= TO DO =
Return all the entries below exactly as they were given.
+ + +
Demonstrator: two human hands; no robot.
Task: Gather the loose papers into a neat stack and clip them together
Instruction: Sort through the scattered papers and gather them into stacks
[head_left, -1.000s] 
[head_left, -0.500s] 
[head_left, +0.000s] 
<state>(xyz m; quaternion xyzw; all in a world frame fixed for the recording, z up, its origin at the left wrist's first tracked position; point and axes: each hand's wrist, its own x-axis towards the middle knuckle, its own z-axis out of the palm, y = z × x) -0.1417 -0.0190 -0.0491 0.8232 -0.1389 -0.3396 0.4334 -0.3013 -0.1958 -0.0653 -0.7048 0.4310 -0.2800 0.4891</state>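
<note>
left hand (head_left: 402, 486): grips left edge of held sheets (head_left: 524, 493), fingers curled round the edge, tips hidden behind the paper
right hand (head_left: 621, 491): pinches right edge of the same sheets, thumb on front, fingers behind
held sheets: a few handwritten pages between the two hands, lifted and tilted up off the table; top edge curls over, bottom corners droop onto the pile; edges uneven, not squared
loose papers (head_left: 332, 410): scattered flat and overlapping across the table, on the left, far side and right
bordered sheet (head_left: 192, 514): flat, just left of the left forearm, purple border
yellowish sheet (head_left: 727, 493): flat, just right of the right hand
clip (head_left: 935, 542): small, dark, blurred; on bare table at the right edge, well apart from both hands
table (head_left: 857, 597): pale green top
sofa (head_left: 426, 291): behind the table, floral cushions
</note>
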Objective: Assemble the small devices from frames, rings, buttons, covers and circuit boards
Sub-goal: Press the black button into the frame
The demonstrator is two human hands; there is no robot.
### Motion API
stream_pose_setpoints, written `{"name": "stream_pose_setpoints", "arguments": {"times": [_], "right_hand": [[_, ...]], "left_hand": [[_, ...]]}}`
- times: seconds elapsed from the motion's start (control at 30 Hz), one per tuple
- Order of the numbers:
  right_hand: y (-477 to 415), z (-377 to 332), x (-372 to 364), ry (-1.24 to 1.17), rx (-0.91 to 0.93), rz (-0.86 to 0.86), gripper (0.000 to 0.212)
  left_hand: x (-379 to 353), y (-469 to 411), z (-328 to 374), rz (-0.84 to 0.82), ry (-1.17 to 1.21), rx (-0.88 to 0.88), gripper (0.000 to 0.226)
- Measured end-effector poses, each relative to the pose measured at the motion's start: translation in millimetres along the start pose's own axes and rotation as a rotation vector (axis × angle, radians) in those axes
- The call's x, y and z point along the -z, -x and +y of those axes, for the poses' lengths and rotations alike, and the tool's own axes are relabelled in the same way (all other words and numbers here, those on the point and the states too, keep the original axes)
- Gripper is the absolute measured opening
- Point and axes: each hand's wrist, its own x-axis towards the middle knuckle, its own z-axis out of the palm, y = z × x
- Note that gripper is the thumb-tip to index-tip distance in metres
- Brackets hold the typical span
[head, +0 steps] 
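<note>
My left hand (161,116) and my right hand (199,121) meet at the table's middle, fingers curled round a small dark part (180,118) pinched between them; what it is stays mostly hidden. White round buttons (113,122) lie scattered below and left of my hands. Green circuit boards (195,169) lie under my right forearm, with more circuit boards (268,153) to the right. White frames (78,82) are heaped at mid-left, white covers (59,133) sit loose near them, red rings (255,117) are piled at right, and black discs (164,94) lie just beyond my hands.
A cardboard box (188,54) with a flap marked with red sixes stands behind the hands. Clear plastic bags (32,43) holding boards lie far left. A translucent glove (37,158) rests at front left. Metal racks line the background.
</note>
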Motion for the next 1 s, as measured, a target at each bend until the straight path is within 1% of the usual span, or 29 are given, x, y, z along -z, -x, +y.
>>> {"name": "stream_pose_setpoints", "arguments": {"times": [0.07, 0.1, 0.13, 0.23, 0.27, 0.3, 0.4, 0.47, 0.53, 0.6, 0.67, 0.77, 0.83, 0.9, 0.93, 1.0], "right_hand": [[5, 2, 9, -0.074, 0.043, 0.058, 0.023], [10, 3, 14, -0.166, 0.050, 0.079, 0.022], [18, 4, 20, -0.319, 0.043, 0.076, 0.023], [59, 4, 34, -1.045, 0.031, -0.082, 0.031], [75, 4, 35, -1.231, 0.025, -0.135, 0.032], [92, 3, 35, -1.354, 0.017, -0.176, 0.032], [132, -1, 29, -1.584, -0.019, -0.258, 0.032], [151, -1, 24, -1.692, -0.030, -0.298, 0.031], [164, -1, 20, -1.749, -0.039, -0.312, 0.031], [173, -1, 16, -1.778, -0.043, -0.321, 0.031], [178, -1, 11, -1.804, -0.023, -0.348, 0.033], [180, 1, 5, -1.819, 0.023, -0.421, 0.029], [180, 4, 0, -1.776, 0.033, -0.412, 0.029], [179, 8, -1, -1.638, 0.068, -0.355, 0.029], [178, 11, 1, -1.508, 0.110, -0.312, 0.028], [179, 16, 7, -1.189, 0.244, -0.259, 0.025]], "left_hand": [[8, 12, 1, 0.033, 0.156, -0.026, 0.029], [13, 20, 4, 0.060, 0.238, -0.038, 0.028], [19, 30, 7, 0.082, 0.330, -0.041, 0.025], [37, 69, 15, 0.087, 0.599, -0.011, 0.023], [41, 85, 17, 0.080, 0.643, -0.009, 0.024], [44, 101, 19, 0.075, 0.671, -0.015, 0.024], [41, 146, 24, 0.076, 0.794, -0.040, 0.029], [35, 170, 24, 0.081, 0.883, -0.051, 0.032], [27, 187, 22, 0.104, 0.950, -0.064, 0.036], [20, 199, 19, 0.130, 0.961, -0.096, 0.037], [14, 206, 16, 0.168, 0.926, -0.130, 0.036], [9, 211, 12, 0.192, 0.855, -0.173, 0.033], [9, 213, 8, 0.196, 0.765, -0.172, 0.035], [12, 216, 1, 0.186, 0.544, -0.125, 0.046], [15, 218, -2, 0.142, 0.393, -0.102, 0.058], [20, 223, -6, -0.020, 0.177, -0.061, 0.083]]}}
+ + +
= RESPONSE TO THIS EXERCISE =
Demonstrator: two human hands; no robot.
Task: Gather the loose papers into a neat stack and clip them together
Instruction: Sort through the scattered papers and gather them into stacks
[head_left, -1.000s] 
[head_left, -0.500s] 
[head_left, +0.000s] 
<state>(xyz m; quaternion xyzw; all in a world frame fixed for the recording, z up, its origin at the left wrist's first tracked position; point and axes: each hand's wrist, its own x-axis towards the middle knuckle, its own z-axis out of the palm, y = z × x) -0.1417 -0.0190 -0.0491 0.8232 -0.1389 -0.3396 0.4334 -0.3013 -0.1958 -0.0653 -0.7048 0.4310 -0.2800 0.4891</state>
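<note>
left hand (head_left: 402, 486): grips left edge of held sheets (head_left: 524, 493), fingers curled round the edge, tips hidden behind the paper
right hand (head_left: 621, 491): pinches right edge of the same sheets, thumb on front, fingers behind
held sheets: a few handwritten pages between the two hands, lifted and tilted up off the table; top edge curls over, bottom corners droop onto the pile; edges uneven, not squared
loose papers (head_left: 332, 410): scattered flat and overlapping across the table, on the left, far side and right
bordered sheet (head_left: 192, 514): flat, just left of the left forearm, purple border
yellowish sheet (head_left: 727, 493): flat, just right of the right hand
clip (head_left: 935, 542): small, dark, blurred; on bare table at the right edge, well apart from both hands
table (head_left: 857, 597): pale green top
sofa (head_left: 426, 291): behind the table, floral cushions
</note>
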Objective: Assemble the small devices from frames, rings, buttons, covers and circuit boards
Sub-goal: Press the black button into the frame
The demonstrator is two human hands; there is no robot.
### Motion API
stream_pose_setpoints, written `{"name": "stream_pose_setpoints", "arguments": {"times": [_], "right_hand": [[_, ...]], "left_hand": [[_, ...]]}}`
- times: seconds elapsed from the motion's start (control at 30 Hz), one per tuple
- Order of the numbers:
  right_hand: y (-477 to 415), z (-377 to 332), x (-372 to 364), ry (-1.24 to 1.17), rx (-0.91 to 0.93), rz (-0.86 to 0.86), gripper (0.000 to 0.212)
  left_hand: x (-379 to 353), y (-469 to 411), z (-328 to 374), rz (-0.84 to 0.82), ry (-1.17 to 1.21), rx (-0.88 to 0.88), gripper (0.000 to 0.226)
- Measured end-effector poses, each relative to the pose measured at the motion's start: translation in millimetres along the start pose's own axes and rotation as a rotation vector (axis × angle, radians) in those axes
- The call's x, y and z point along the -z, -x and +y of those axes, for the poses' lengths and rotations alike, and the tool's own axes are relabelled in the same way (all other words and numbers here, those on the point and the states too, keep the original axes)
- Gripper is the absolute measured opening
- Point and axes: each hand's wrist, its own x-axis towards the middle knuckle, its own z-axis out of the palm, y = z × x
- Note that gripper is the thumb-tip to index-tip distance in metres
- Brackets hold the typical span
[head, +0 steps] 
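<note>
My left hand (161,116) and my right hand (199,121) meet at the table's middle, fingers curled round a small dark part (180,118) pinched between them; what it is stays mostly hidden. White round buttons (113,122) lie scattered below and left of my hands. Green circuit boards (195,169) lie under my right forearm, with more circuit boards (268,153) to the right. White frames (78,82) are heaped at mid-left, white covers (59,133) sit loose near them, red rings (255,117) are piled at right, and black discs (164,94) lie just beyond my hands.
A cardboard box (188,54) with a flap marked with red sixes stands behind the hands. Clear plastic bags (32,43) holding boards lie far left. A translucent glove (37,158) rests at front left. Metal racks line the background.
</note>
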Motion for the next 1 s, as measured, a target at each bend until the straight path is within 1% of the usual span, or 29 are given, x, y, z along -z, -x, +y.
>>> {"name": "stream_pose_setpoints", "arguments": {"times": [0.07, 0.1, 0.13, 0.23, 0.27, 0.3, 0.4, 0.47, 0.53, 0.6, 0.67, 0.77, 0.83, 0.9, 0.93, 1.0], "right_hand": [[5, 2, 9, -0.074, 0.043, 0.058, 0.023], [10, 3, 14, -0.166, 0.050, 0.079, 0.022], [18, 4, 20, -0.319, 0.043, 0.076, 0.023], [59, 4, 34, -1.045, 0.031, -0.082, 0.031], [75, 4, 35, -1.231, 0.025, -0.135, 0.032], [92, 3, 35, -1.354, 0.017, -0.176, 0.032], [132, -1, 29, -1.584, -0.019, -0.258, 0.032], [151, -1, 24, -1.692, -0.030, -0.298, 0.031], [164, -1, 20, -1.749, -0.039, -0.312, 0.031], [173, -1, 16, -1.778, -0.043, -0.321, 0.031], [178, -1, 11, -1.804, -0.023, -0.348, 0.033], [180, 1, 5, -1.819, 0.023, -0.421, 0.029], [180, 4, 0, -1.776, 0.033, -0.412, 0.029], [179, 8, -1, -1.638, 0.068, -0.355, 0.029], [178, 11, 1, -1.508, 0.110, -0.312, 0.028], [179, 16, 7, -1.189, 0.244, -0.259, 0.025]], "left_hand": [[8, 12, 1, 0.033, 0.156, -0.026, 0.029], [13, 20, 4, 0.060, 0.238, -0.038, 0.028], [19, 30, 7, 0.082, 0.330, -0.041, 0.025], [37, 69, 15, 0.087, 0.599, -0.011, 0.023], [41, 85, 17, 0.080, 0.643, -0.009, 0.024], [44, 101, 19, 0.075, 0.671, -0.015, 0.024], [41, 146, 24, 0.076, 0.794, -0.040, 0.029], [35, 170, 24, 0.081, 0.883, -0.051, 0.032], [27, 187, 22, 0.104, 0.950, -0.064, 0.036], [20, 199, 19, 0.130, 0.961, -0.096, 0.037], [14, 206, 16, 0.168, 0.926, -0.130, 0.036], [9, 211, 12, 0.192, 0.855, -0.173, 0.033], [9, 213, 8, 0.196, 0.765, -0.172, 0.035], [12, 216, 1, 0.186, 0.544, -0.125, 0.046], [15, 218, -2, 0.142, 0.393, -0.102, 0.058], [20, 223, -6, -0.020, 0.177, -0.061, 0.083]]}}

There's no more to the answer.